We posted a blog previously about an important consumer protection case pending before the U.S. Supreme Court. We explained that the issue was whether the Fair Debt Collection Practices Act — the main federal law extending legal protections against abusive debt collectors to consumers — applied to a Colorado law firm that had initiated a nonjudicial foreclosure.
In that post, we covered the issues in Obduskey v. McCarthy & Holthus LLP in detail as related to the FDCPA and whether a party is a debt collector that is governed by the Act’s provisions, including being subject to a suit for money damages by a consumer who was the victim of illegal collection practices.

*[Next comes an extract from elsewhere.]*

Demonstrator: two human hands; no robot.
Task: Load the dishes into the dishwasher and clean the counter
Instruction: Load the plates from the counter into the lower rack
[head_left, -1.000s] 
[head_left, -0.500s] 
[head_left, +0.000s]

On March 20, the Supreme Court released its opinion, holding 9-0 that a party that initiates nonjudicial (outside of the court process) residential foreclosure is not a debt collector under the FDCPA, but is still subject to narrower provisions of the Act regulating entities that enforce security interests.
(For our Virginia readers, it is important to know that both judicial and nonjudicial foreclosures are available in our state.)
What is a debt collector?
The court said that while the law firm at issue was enforcing a security interest in the mortgage, making it subject to certain limited FDCPA provisions, it was not subject to the full range of regulation on debt collector activities because it did not meet the main definition of “debt collector” in the Act.
The primary definition says that a debt collector is someone whose principal business is to collect debts or who regularly “directly or indirectly” attempts to collect debts. The law defines a “debt” as a consumer obligation to pay for a transaction involving “personal, family, or household purposes.”
The court went through a detailed examination of the exact language of the statute and the legislative history of the law to determine that just because an entity falls under the security interest provision does not mean it is a debt collector for all purposes of the law.
It also explained that Congress appeared to have reached a compromise to treat security interest enforcers differently.
Therefore, the court concluded that the law firm in Obduskey by only engaging in security interest enforcement when it took steps to initiate a nonjudicial foreclosure on a home did not fall under the primary definition of debt collector and was not regulated in that activity by the full force of the FDCPA, only by the limited provisions governing security interest enforcement.
Interestingly, both the full court in its opinion and Justice Sotomayor in her concurrence note that Congress can modify the FDCPA if it disagrees with the court’s interpretation.